We knew we only had two or three attempts for each scene, because ours was very ambitious. We really tried to concentrate on discovering different rhythms between the attempts, because we were unsure what we were would achieve in post-production. And the real challenge with found footage is, you're having to hide those edits on shifting mist, on all sorts of stuff, and you really never know where those edits are will be placed, and whether they're will undermine your whole enterprise of trying to feel like a seamless point-of-view lens moving through a realistic environment.

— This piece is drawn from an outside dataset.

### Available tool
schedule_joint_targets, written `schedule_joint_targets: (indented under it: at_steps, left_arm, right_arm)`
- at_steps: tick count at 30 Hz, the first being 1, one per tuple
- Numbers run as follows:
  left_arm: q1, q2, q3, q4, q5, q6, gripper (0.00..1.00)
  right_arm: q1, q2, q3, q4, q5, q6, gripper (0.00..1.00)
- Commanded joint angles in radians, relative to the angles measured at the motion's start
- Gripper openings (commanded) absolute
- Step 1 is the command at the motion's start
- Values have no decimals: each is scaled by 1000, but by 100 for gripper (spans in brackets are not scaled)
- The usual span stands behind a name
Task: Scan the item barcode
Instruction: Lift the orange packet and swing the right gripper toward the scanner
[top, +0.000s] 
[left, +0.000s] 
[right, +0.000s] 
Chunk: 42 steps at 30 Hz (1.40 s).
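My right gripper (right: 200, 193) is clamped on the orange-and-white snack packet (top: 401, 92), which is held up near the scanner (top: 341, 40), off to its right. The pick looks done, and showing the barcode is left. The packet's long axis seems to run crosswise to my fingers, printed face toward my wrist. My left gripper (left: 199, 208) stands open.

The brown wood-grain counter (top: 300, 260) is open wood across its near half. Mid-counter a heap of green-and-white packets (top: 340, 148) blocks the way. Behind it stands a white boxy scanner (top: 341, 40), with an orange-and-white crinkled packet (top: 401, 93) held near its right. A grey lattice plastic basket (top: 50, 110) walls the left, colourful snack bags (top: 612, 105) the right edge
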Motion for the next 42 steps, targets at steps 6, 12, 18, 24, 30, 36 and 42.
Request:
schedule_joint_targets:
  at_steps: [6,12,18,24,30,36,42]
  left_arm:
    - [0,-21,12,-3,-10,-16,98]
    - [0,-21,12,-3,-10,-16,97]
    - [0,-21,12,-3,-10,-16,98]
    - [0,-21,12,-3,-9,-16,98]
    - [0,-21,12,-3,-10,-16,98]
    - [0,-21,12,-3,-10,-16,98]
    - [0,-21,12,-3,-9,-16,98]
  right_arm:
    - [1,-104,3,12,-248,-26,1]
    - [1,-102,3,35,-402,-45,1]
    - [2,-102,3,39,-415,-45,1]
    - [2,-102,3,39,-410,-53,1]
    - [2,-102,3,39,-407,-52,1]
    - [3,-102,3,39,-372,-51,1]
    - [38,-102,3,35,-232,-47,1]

The director: You want to avoid concealing it with digital errors as much as you can, but you must sometimes, because the shit's hard.

Norman: In fact, she is correct. It is simple. Simply add glitches the content out of it.

Another filmmaker, creator of “Ut Supra Sic Infra”: For me, the biggest aspect is convincing the viewers accept the people operating the device would persist, rather than fleeing. That’s also the key thing. There are certain found-footage fields where I just cannot accept the characters would continue recording.

And I think the camera should consistently be delayed to any event, because that happens in reality. For me, the illusion is destroyed if the camera is already there, expecting something to happen. If you are present, filming, and you hear a noise and pan toward it, that sound is no longer there. And I think that creates a sense of authenticity that it's crucial to maintain.

Which Is the One Scene in Your Movie That You're Proudest Of?

Perry: Our character sitting at a four-monitor deck of editing software, with four different videos running at the identical moment. That's all analog. We filmed those clips days earlier. Then the editor treated them, and then we loaded them on four computers connected to several screens.

That shot of the person sitting there with four different videotapes running — I was like, 'That is the image I wanted out of this film.' If it was the sole image I viewed of this film, I would be starting it immediately: 'This appears interesting!' But it was harder than it appears, because it's like multiple art people activating playback at the identical moment. It looks so simple, but it took three days of preparation to get to that image.

Mike Byrd
Mike Byrd

A passionate software engineer with over 8 years of experience in full-stack development and automation scripting.